[Problem to work on]:
Some lines in the material below hold the word "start". Copy all of them.

[Raw data]:
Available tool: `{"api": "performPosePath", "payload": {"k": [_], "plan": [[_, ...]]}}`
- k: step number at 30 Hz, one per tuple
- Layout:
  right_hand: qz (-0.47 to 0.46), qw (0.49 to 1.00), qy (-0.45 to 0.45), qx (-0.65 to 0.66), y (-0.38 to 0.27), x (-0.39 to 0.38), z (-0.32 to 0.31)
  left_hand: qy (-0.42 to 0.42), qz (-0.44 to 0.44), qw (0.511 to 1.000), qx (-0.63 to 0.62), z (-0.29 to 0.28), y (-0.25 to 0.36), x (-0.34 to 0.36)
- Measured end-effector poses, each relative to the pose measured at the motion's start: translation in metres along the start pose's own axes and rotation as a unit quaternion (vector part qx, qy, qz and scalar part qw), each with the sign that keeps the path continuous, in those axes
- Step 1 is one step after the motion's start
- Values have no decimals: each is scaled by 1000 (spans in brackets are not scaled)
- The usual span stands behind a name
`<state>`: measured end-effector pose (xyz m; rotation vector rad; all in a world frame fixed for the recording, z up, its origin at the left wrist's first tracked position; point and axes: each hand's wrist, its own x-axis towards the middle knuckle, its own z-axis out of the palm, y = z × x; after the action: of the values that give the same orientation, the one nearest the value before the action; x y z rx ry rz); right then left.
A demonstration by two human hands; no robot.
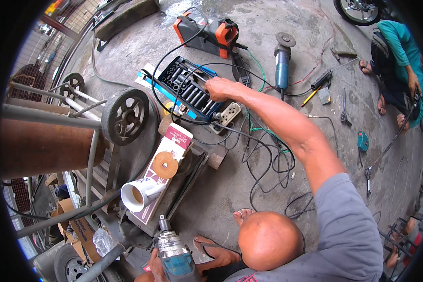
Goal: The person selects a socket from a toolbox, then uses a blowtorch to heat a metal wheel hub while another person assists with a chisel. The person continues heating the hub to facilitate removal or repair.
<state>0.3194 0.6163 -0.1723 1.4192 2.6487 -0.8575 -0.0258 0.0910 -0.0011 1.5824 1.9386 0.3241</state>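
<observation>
At the lower left my left hand (158, 267) is wrapped round the side of a teal and silver impact wrench (172, 249), whose square drive points up and away. My right arm stretches forward to a blue socket set case (203, 112) lying on the floor. Over the far right part of its rows of dark sockets (192, 94), my right hand (221, 88) has its fingers closed; what they grip is hidden. A white power strip (230, 112) with a plug in it lies just nearer than that hand. My bent knee (270, 239) shows at bottom centre.
A long box (176, 141) carries a tan disc (164, 165) and a white mug (135, 196). A wheeled cart (126, 116) with a rusty cylinder stands left. Ahead are an orange-black machine (207, 35) and an angle grinder (282, 66). Cables (268, 164) tangle centrally. Another person (399, 70) crouches right.
</observation>
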Motion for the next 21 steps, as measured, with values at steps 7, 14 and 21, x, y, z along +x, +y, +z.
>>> {"api": "performPosePath", "payload": {"k": [7, 14, 21], "plan": [[33, 999, -24, 31, 2, 18, 19, -15, 6, 1000, 18, -2, -13, -4], [16, 997, 11, 73, 12, 27, 31, -4, -8, 1000, 6, 0, 0, 1], [173, 961, 29, 212, 13, 42, 47, -8, -7, 1000, 5, 2, 7, 6]]}}
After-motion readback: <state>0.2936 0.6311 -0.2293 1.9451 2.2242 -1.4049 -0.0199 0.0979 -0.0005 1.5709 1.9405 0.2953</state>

[Written answer]:
- Measured end-effector poses, each relative to the pose measured at the motion's start: translation in metres along the start pose's own axes and rotation as a unit quaternion (vector part qx, qy, qz and scalar part qw), each with the sign that keeps the path continuous, in those axes
- Step 1 is one step after the motion's start

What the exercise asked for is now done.